El acompañamiento que del anuncio hicieron los gobernadores, oficialistas u opositores como Gerardo Morales, Gustavo Valdés, Rodolfo Suárez y Horacio Rodríguez Larreta, jefe del gobierno de la Ciudad de Buenos Aires, mostró dos cuestiones a tener en cuenta. La primera está vinculada con el apoyo que previamente todo el arco político le brindó al presidente Fernández y a su Ministro Martín Guzmán, para negociar una reestructuración de la deuda, hecho consumado a principios de año.

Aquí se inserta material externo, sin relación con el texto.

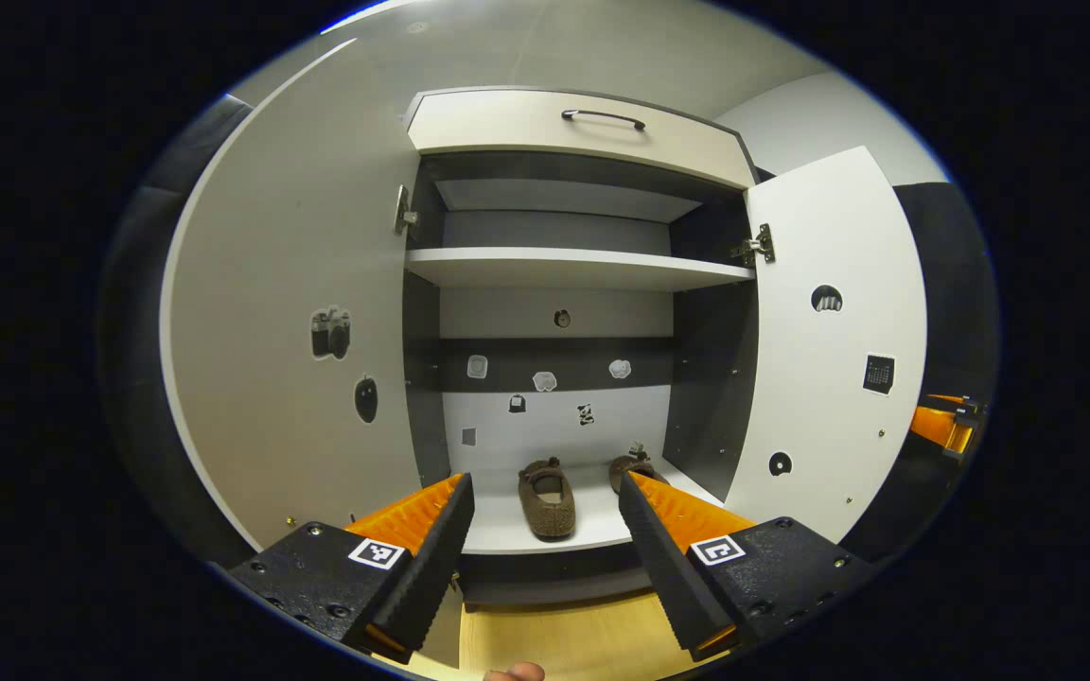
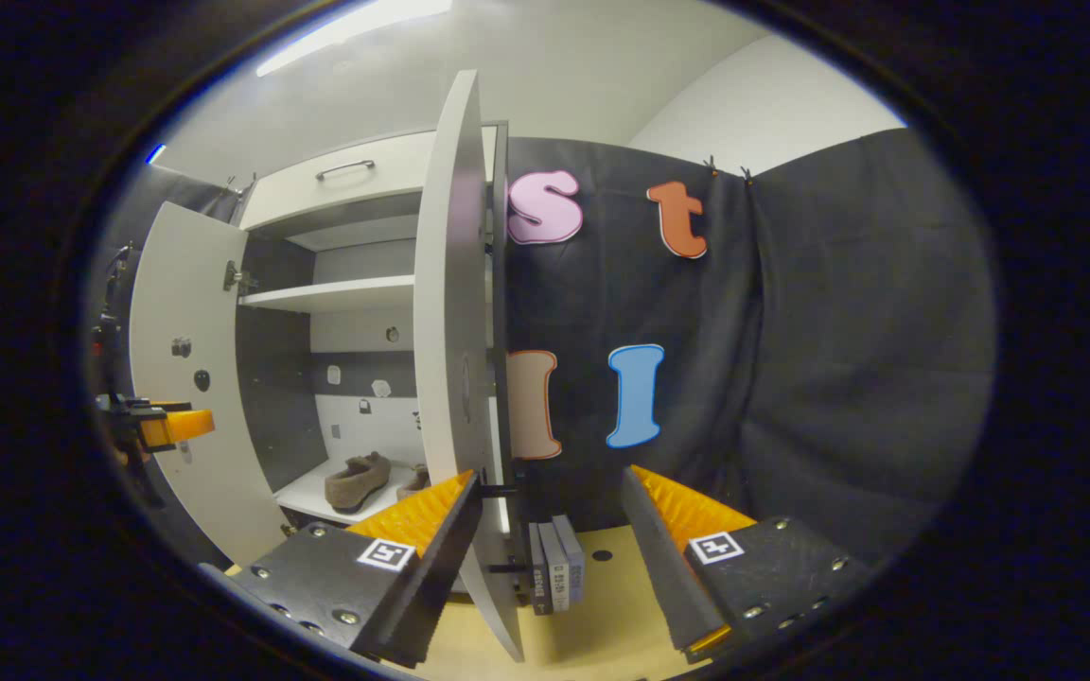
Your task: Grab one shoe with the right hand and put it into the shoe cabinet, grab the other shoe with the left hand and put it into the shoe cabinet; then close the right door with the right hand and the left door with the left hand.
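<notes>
Both fingers of our left gripper (image 1: 546, 530) stood wide apart and empty, pointed into the open shoe cabinet (image 1: 564, 270). Between them we saw one brown shoe (image 1: 547, 497) lying on the bottom shelf (image 1: 507, 530), toe toward us, with the second shoe (image 1: 635, 465) just beside it on the right, partly hidden behind our right-hand finger. The left door (image 1: 290, 312) and right door (image 1: 834, 359) were both swung wide, leaving clear room ahead. Our right gripper (image 2: 550, 530) was also spread wide, holding nothing; the right door's free edge (image 2: 450, 378) stood upright between its fingers, nearer the left one, though we could not tell whether it touched. Some small flat objects (image 2: 556, 572) stood low behind the door, too small to identify. Past the door both shoes showed on the shelf.
</notes>
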Available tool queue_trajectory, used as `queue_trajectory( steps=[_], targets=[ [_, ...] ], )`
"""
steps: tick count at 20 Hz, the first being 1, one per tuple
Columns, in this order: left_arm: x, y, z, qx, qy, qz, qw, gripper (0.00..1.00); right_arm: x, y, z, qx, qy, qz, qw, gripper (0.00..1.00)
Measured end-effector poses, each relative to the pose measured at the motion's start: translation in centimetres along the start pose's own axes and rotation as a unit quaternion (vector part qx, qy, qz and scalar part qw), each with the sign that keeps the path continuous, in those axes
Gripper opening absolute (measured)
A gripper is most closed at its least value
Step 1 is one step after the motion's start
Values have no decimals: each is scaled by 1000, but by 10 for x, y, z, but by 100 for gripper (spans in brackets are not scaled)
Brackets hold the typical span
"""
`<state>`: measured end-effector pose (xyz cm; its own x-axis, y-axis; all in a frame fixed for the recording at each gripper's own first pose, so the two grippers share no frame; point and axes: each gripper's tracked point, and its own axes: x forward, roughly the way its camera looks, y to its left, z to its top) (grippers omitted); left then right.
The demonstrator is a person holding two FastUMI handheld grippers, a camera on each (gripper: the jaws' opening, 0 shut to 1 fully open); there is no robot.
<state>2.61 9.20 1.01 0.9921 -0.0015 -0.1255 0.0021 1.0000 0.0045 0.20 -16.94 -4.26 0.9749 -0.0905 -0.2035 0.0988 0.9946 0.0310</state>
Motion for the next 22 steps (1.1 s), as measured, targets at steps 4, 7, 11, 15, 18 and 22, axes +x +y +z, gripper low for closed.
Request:
queue_trajectory(
  steps=[4, 7, 11, 15, 18, 22],
  targets=[
    [-15, 6, 11, 1, -11, 9, 1000, 95, -1, 17, -1, 0, 5, 35, 999, 90],
    [-28, 10, 17, -2, -19, 15, 1000, 95, 1, 47, -3, -2, 7, 67, 998, 85],
    [-44, 20, 20, -8, -23, 27, 999, 95, 8, 84, -5, -7, 14, 110, 994, 90],
    [-55, 37, 16, -9, -20, 49, 999, 95, 15, 123, -10, -6, 22, 153, 988, 90],
    [-65, 51, 14, -11, -18, 65, 998, 95, 24, 146, -11, -5, 23, 170, 985, 90],
    [-74, 63, 12, -14, -16, 82, 996, 95, 38, 167, -18, -13, 31, 184, 982, 90]
  ],
)
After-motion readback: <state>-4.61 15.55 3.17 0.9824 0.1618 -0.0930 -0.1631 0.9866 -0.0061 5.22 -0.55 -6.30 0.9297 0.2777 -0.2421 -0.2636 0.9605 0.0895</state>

Y la segunda que se remite a la deuda en dólares que las provincias tienen y deben resolver y pueden hacerlo tomando el precedente del acuerdo de Nación cuando pidan respetar lineamientos de sostenibilidad para no sumir a sus pueblos en condiciones que no podrían sobrellevar en las actuales circunstancias que continuarán en el tiempo producto de una situación crítica que trae la pandemia y que atraviesa todos los sectores, especialmente los más vulnerables.

 


 Con el alivio de un ahorro de US$37.700 millones, una tasa de interés que en promedio bajó del 7% al 3,07%, un panorama de 5, 10 años de relativa tranquilidad en cuanto a un acuerdo que permite el establecimiento de políticas públicas tendientes a la recuperación y desarrollo de la economía, habrá un reflejo de este acuerdo en lo que será el proyecto de ley del Presupuesto nacional que será enviado el 15 de septiembre.  El nuevo presupuesto apuntará a un déficit fiscal de 4,5% del Producto Bruto Interno. Entre otros objetivos trazados, tenderá a promocionar políticas desde el Estado y con una fuerte participación del mismo, para expandir las exportaciones que contribuirán al ingreso de divisas a nuestro país, entre otros puntos a destacar.

 


 El acuerdo con los bonistas es un paso adelante para lograr estabilidad interna y una demostración al mercado que hacemos frente a nuestros compromisos ahuyentando al fantasma del default. Es una invitación abierta al reingreso al mercado de capitales, sumamente necesario en esta débil coyuntura económica.


 Además de los gobernadores y algunos legisladores, estuvieron presentes en representación del gabinete de Alberto Fernández, Eduardo De Pedro, Martin Guzmán, Santiago Cafiero, Julio Vitobello, Juan Pablo Biondi y Cecilia Tedesca. Siendo que el Ministro de Economía ya se había llevado los aplausos cuando se logró el acuerdo, fue en esta oportunidad en que se llevó las mejores miradas que lo seguirán de cerca en los próximos pasos de acuerdos con organismos financieros internacionales y el trazado de una política económica para transitar lo que queda de la pandemia y la que vendrá en la pos pandemia con un contexto mundial muy distinto al planteado cuando este gobierno asumió.

 


El gobierno de Alberto Fernández sabe que queda acordar con el Fondo Monetario Internacional por una deuda de US$44.000 millones, más acotada que la pautada para ser otorgada y el actual gobierno frenó, en condiciones en que no se le puede pagar , en que hay que buscar un nuevo acuerdo que brinde financiamiento para poder cumplir con nuestras obligaciones y sin que por ello, al igual que sostuvo el gobierno con los bonistas privados, se someta al pueblo argentino a mayores penurias que las que está atravesando y con un panorama económico que brinde las posibilidades de un crecimiento y desarrollo sustentables.

 


Para negociar y acordar con el FMI, se buscará, como en el caso del poder que se le dio al gobierno de Alberto Fernández para poder reestructurar la deuda, el mayor consenso posible. Lo que se acuerde pasará por el Congreso de la Nación. Distinto serÍa el escenario de ser enviado hoy, que aquel que se vivía a comienzos de este año y con el gobierno en su flamante inicio. Hoy se tendrían los escollos de la elección del sistema para el funcionamiento del Poder Legislativo, ya sea virtual y/o presencial y una oposición que prefiere no debatir una reforma judicial en momentos de pandemia además de la falta de acuerdos en el Congreso para el tratamiento parlamentario del llamado impuesto a la riqueza o de aporte solidario para disponer una contribución extraordinaria. Veremos qué sucede cuando el acuerdo sea enviado al Poder Legislativo.

 


 El acuerdo con los bonistas privados fue un éxito celebrado por el gobierno y la oposición. Ahora la mira está puesta en cómo capitalizar los buenos resultados obtenidos que sirvan de ejemplo para futuros acuerdos con acreedores y negociaciones futuras en la adopción de medidas de política económica.